Monday, July 29, 2013

The Newsroom Review: "Willie Pete" - Jim is Spartacus


Jeff Daniels preaches to the choir in "The Newsroom"

Another week and yet more evidence that The Newsroom is slowly finding its way around to becoming a halfway decent show.  Unfortunately, the characters are all working in different circles and on different projects right now so the latest episode felt a bit scatter-brained.  It probably would have been better if it was twenty minutes shorter and dropped the C, D, and E plots.  Still, it’s an improvement over last year if not an improvement overall.

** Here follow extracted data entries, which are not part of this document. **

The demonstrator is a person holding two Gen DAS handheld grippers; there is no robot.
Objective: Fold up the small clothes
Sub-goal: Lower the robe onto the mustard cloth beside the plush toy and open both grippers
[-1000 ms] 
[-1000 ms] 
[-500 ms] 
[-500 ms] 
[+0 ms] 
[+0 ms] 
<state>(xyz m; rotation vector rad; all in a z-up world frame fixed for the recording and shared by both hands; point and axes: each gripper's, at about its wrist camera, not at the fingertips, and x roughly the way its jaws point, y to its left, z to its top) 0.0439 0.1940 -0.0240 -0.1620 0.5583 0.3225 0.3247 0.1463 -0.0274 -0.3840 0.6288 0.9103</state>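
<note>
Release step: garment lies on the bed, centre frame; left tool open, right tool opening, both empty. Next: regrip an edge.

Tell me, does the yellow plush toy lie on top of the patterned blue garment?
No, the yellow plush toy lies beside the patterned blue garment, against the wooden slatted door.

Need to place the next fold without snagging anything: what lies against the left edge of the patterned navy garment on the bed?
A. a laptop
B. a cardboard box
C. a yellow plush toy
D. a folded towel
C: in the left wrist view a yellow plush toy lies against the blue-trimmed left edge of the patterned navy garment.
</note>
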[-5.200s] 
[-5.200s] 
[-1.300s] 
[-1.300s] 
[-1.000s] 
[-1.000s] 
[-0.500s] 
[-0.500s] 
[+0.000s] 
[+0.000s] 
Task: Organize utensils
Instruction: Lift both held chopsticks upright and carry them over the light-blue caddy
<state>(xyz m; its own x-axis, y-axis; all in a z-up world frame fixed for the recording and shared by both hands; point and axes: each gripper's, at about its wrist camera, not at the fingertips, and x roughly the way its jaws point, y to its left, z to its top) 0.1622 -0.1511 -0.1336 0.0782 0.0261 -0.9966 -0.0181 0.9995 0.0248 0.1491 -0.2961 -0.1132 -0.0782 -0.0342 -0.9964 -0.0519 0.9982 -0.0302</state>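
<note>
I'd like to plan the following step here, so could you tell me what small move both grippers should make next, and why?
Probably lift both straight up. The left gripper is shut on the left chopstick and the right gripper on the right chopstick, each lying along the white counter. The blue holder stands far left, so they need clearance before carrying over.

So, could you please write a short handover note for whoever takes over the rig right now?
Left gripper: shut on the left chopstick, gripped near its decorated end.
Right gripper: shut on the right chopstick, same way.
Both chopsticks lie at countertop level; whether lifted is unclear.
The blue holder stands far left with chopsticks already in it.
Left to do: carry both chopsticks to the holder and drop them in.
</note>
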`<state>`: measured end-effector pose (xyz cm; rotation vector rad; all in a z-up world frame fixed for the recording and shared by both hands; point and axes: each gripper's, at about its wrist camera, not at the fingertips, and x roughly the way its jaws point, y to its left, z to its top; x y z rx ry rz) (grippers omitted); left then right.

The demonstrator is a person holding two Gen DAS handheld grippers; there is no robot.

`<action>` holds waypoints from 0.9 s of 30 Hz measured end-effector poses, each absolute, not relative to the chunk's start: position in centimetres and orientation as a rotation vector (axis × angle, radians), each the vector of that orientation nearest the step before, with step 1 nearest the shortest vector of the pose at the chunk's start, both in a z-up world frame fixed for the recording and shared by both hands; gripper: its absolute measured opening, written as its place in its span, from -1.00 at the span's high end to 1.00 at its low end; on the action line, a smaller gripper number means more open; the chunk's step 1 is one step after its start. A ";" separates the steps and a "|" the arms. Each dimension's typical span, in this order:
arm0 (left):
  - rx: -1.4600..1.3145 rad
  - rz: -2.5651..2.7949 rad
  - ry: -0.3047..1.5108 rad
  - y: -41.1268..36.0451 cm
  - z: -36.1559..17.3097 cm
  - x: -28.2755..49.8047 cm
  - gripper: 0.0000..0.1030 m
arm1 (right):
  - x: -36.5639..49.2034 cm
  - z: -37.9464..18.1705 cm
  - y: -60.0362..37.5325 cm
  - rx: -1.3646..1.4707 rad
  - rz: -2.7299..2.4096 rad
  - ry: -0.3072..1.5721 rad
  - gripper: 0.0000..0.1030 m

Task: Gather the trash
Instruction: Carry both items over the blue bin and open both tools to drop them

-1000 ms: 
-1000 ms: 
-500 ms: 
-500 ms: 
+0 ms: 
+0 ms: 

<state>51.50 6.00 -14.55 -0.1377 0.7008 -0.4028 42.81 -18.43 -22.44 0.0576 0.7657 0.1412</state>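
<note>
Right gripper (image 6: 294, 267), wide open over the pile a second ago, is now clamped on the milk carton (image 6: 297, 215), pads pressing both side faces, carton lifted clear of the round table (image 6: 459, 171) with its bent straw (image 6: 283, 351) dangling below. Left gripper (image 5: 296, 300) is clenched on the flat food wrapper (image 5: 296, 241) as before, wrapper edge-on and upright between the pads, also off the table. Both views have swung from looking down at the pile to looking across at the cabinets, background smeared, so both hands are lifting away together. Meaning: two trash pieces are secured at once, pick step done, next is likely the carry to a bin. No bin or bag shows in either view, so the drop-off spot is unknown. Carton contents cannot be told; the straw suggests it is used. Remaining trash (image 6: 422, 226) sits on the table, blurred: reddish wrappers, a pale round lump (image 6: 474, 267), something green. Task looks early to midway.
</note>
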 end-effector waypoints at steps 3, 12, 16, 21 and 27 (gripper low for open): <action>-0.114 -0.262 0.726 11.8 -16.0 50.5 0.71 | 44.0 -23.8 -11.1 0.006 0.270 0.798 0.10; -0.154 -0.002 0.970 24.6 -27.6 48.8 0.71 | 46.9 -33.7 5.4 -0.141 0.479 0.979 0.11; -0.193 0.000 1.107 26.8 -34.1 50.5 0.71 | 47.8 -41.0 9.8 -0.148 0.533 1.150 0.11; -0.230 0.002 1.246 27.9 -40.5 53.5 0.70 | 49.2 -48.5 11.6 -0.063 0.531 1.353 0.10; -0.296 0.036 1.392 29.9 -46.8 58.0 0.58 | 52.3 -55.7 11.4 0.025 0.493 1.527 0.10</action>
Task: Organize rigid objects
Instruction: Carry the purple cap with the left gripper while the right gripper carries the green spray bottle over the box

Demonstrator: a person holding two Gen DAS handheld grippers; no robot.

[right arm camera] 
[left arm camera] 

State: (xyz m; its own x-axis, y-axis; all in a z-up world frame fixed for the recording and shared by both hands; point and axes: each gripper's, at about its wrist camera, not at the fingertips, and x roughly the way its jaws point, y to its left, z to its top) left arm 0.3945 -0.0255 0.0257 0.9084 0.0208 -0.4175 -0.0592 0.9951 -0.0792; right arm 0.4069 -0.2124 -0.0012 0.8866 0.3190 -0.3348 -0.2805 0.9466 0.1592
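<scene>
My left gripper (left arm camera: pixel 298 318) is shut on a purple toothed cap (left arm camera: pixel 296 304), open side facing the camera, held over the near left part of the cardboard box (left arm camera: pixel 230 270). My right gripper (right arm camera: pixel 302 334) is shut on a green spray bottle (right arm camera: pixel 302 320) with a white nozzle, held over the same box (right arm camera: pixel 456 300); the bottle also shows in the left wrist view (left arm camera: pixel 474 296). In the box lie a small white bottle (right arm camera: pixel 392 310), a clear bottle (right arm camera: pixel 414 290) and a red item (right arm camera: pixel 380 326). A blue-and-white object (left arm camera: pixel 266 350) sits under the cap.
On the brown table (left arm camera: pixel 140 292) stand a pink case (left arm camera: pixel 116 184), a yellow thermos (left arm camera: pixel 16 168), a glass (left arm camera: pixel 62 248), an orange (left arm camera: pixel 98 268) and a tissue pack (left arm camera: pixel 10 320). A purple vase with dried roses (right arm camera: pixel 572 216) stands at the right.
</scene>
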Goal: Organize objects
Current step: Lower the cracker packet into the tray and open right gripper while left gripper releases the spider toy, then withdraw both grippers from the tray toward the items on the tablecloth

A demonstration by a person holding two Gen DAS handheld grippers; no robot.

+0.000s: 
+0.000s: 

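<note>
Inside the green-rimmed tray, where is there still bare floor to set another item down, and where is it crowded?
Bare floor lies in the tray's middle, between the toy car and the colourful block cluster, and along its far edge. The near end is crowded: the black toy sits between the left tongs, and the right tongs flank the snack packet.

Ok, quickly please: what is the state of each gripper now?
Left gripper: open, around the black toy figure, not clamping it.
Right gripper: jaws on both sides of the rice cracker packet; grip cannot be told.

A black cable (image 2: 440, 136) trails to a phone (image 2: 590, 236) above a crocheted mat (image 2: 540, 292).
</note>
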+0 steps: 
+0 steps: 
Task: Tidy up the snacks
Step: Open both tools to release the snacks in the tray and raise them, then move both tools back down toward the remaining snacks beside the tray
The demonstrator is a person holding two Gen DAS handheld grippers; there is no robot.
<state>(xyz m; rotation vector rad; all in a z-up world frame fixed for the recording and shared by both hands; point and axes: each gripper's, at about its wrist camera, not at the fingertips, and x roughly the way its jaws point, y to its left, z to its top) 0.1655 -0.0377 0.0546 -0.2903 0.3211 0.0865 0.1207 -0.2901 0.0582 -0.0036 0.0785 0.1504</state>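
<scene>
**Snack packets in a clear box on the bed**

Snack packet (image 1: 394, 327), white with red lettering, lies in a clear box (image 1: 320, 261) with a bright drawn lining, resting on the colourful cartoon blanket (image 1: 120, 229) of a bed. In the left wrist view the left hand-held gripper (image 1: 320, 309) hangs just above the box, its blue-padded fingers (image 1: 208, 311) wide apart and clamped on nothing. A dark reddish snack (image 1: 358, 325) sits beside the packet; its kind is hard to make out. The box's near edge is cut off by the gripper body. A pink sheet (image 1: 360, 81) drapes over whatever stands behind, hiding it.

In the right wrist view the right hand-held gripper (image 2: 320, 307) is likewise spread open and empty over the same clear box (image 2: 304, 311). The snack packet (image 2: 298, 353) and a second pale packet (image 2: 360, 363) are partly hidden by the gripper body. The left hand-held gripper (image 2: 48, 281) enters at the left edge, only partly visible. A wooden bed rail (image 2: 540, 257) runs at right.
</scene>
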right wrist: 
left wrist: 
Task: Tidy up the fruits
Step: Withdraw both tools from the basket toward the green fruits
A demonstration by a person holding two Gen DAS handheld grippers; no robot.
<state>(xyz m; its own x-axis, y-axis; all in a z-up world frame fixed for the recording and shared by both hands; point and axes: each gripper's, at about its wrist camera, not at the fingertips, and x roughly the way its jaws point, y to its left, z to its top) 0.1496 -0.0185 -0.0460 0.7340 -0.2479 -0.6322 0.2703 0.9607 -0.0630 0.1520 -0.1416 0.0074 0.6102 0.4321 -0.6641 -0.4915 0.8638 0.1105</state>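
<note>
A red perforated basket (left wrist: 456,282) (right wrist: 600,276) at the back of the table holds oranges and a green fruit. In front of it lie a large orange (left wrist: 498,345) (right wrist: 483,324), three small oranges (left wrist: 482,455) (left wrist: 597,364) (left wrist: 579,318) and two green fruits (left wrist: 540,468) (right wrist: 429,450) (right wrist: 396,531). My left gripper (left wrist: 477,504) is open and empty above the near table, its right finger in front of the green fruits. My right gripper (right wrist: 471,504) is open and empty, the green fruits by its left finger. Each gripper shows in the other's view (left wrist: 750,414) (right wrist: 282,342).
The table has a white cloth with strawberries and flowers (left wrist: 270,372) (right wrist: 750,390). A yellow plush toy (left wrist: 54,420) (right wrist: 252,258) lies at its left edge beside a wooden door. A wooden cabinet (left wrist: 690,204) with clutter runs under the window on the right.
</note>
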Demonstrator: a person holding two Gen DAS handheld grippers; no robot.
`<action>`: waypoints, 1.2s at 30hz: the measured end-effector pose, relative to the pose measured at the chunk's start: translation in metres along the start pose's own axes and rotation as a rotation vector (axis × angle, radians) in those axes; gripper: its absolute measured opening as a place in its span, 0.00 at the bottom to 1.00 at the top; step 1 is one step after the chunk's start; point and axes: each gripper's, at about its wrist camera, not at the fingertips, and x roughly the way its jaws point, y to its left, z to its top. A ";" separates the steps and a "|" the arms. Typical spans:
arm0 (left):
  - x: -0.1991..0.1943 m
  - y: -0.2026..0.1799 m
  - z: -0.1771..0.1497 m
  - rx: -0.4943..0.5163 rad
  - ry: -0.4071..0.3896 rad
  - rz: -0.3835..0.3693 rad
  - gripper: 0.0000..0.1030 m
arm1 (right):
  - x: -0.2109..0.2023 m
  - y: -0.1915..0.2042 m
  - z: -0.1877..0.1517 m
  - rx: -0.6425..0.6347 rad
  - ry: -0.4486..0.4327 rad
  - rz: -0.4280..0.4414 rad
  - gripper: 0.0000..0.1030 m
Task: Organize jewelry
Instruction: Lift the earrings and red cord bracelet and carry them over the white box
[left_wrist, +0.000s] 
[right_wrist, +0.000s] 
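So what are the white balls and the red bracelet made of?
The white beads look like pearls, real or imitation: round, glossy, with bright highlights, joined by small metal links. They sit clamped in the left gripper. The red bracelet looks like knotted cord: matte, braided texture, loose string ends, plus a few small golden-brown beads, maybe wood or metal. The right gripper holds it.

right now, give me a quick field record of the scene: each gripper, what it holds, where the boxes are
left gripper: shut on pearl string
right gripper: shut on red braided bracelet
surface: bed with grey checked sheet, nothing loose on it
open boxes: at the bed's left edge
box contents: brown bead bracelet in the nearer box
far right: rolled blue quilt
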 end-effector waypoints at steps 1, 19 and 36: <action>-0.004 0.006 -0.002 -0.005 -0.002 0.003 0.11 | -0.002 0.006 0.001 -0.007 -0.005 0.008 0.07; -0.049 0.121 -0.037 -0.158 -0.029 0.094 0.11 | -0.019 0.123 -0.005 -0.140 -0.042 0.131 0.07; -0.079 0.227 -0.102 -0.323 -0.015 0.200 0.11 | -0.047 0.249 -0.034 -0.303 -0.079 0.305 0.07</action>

Back again to drive the A-plot is gossip columnist Nina Howard with the scoop that Will didn’t actually have the flu during the 9/11 broadcast.  While the conclusion to this storyline is pretty anticlimactic (Nina agrees to bury the story after Will tells her the truth), we do get the always pleasurable “Will acting like a maniac” scenes as he runs around ACN, threatening to do terrible, terrible things to the person who leaked the story.  It’s a look we’ve seen on Will before, but Jeff Daniels plays frantic and angry so well that it’s fun to just sit back and watch, especially when Will isn’t even the focus of the scene, we just see him running around the bullpen in the background, yelling at people.  Ultimately, Reese Lansing is discovered as the leak, which serves only to allow Sorkin to make another “old people don’t get technology” joke as Charlie’s recording of Reese’s confession (regarding the phone-tapping) has been erased.  This seems like it should matter, but Reese had already made it clear that he has no intention of letting Charlie and Will hold anything over him.  I’ve been somewhat surprised by Chris Messina’s presence this season, given his regular role on The Mindy Project, but it is nice to have a consistent, competent adversary for Will, even if he is stereotypically evil.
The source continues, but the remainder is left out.